GSoC 2023 Project Idea 11.1 Improving automatic reviewer assignment using large language models for NBDT journal (350 h)

arnab1896 · February 1, 2023, 8:36pm

Automatic reviewer assignment aims to build a model to make better suggestions for reviewers based on an incoming abstract. Last year with GSoC, we explored the tool for automatic reviewer assignments for the Neurons, Behavior, Data analysis, and Theory (NBDT) journal. This year, we try to improve the reviewer assignment process where we try to explore a large language model and fine-tune the large language model. We will mainly focus on the application in the neuroscience domains for the NBDT journal but the tool can be used as an open-source project for other domains.

The candidate will be tasked to explore creating a proper training dataset, selecting and fine-tuning the proper language models, building an open-source model for automatic reviewer assignment, and evaluating the results of the experiments. easy-to-skim-read summary under each project idea

Skill level: Intermediate/advanced

Required skills: Python, Pytorch, Huggingface, Natural language processing

Time commitment: Full-time (350 h)

Lead mentor: Daniele Marinazzo, Titipat Achakulvisut

Project website: https://nbdt.scholasticahq.com

Backup mentors: Konrad Kording

Tech keywords: Python, Pytorch, Huggingface, Natural language processing, Language model, Fine-tuning, Contrastive learning

Shrutik · February 2, 2023, 10:34pm

Hello, @arnab1896 I would like to contribute to this project.
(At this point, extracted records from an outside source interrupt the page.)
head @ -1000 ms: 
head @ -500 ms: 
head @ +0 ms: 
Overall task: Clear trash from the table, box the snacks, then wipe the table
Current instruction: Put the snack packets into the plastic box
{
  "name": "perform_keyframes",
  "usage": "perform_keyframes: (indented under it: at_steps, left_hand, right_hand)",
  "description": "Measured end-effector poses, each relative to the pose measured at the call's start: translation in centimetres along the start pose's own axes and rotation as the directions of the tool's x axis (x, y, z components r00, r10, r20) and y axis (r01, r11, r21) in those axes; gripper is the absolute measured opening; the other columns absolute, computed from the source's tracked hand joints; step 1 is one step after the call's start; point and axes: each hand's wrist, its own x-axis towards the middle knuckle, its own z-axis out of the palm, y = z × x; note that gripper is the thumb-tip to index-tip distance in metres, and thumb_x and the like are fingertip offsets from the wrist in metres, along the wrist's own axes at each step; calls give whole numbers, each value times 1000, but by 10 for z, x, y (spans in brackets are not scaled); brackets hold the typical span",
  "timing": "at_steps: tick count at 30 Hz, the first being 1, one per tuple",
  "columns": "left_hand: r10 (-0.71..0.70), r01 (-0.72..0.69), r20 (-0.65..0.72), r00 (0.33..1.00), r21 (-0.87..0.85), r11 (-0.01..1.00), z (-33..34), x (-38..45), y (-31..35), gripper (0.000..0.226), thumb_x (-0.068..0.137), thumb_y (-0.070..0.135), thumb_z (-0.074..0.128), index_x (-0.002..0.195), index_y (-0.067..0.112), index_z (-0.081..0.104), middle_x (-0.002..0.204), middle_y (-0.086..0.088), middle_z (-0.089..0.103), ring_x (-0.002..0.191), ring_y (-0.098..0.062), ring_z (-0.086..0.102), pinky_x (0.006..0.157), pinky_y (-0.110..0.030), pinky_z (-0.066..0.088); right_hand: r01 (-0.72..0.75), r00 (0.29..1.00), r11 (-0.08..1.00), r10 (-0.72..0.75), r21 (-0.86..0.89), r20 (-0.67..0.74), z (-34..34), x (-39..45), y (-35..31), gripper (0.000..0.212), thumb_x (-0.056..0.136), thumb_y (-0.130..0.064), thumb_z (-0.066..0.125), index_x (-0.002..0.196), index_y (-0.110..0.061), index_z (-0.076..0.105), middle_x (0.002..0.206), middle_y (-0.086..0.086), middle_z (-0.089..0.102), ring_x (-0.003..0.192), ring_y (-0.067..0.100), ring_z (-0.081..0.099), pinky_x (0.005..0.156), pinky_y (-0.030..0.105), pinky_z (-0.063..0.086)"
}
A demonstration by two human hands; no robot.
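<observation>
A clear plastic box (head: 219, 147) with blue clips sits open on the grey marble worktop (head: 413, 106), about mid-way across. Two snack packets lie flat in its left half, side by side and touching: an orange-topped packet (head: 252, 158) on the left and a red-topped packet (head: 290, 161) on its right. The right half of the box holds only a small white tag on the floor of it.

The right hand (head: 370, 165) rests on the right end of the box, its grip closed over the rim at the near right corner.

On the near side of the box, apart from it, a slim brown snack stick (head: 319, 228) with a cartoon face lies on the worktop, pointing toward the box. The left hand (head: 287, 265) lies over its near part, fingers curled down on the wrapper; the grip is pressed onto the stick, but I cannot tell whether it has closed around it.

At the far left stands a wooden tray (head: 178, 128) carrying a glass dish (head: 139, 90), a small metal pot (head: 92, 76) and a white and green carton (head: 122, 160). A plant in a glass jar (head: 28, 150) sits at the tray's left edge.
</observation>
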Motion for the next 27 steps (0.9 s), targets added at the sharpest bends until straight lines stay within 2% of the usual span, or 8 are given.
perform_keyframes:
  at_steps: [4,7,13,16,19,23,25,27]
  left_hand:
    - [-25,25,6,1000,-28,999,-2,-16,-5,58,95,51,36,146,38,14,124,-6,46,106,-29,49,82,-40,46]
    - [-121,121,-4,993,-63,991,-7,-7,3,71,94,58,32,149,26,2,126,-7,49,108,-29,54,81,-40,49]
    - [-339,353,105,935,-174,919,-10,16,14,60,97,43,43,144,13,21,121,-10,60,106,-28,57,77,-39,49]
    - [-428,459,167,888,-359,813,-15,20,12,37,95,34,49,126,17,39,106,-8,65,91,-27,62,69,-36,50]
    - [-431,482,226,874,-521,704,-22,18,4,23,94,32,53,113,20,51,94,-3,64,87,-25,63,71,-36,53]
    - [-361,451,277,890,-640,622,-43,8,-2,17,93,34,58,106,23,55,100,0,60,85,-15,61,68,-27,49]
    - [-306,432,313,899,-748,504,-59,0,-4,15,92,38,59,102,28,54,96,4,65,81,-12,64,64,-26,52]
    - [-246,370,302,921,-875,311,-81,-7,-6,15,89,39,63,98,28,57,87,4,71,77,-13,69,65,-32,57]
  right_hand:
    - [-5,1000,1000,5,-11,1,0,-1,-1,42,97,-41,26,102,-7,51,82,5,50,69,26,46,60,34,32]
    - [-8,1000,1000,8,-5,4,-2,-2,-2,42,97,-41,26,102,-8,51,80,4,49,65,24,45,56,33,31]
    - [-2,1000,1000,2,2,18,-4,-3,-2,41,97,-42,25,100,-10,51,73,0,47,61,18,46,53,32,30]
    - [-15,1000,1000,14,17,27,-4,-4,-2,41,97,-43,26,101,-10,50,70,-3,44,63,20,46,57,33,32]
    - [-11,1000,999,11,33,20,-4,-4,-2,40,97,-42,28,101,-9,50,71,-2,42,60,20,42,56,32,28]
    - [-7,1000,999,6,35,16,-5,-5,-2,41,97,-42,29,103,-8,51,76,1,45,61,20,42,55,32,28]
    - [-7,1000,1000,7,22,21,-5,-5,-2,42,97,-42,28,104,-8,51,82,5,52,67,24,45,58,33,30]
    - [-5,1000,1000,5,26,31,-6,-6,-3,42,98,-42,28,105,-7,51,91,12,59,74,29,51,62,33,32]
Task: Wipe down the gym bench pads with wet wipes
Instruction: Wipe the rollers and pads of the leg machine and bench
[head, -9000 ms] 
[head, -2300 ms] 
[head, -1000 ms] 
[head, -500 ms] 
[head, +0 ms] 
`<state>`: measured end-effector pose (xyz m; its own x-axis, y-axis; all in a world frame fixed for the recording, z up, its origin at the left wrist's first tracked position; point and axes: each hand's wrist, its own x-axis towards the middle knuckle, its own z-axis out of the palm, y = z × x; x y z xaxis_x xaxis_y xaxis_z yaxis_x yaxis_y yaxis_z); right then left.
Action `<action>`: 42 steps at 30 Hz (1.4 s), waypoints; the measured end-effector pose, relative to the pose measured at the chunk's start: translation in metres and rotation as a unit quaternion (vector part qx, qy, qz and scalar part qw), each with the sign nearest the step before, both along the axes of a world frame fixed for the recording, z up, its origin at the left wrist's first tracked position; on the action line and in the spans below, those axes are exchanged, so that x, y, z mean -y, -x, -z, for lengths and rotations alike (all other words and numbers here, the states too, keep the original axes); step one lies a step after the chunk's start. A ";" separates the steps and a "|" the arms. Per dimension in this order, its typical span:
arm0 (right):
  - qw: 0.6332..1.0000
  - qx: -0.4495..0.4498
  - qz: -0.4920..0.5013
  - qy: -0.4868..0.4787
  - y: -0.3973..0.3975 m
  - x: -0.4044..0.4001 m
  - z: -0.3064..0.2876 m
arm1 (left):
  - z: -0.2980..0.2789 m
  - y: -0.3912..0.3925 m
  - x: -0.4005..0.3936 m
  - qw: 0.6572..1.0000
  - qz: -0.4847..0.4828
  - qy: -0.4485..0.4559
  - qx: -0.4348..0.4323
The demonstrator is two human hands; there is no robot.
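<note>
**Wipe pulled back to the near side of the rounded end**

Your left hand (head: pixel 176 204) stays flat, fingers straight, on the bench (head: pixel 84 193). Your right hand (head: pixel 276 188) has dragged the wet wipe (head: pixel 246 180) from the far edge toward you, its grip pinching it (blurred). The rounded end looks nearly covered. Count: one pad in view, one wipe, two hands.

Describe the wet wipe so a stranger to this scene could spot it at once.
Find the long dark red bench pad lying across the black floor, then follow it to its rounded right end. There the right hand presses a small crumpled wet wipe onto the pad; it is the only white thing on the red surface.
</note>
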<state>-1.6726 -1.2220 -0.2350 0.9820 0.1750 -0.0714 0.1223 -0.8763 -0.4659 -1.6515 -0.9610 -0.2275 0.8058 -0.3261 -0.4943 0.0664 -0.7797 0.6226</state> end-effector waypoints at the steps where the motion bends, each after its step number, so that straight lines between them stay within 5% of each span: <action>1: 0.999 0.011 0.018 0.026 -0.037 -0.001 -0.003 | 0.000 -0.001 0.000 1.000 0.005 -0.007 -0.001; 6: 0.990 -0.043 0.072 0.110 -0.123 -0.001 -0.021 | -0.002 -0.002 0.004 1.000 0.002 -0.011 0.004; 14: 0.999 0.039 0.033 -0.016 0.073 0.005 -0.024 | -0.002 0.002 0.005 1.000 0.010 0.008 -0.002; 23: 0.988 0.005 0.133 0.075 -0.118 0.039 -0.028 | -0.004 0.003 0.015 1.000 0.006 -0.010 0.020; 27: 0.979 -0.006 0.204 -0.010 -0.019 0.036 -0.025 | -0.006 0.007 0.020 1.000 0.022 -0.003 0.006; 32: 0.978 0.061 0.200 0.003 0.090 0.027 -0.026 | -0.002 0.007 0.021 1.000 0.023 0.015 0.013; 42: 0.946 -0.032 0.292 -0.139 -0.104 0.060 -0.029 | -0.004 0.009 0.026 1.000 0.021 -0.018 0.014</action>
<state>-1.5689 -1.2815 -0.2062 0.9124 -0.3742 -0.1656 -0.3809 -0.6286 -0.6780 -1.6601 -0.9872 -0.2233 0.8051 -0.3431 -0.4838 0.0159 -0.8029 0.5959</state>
Could you please tell me where I should begin and guide me through the process?

Penguin_Man · February 3, 2023, 7:16am

Hello, @titipata, @Daniele_Marinazzo

I recently came across the Automatic Reviewer Assignment project, while exploring the INCF projects for this year’s Google Summer of Code program and was really excited about the opportunity to contribute. I have some background in NLP and I believe my skills and experience align perfectly with this project.

Before I get started, I have a few questions that I would like to clarify.

Can you give me more information about the current state of the automatic reviewer assignment tool and what improvements are being made?
I am also interested in understanding how the fine-tuned language model will be integrated into the existing tool.
In addition, I would like to know more about the training dataset, including the size and source of the data.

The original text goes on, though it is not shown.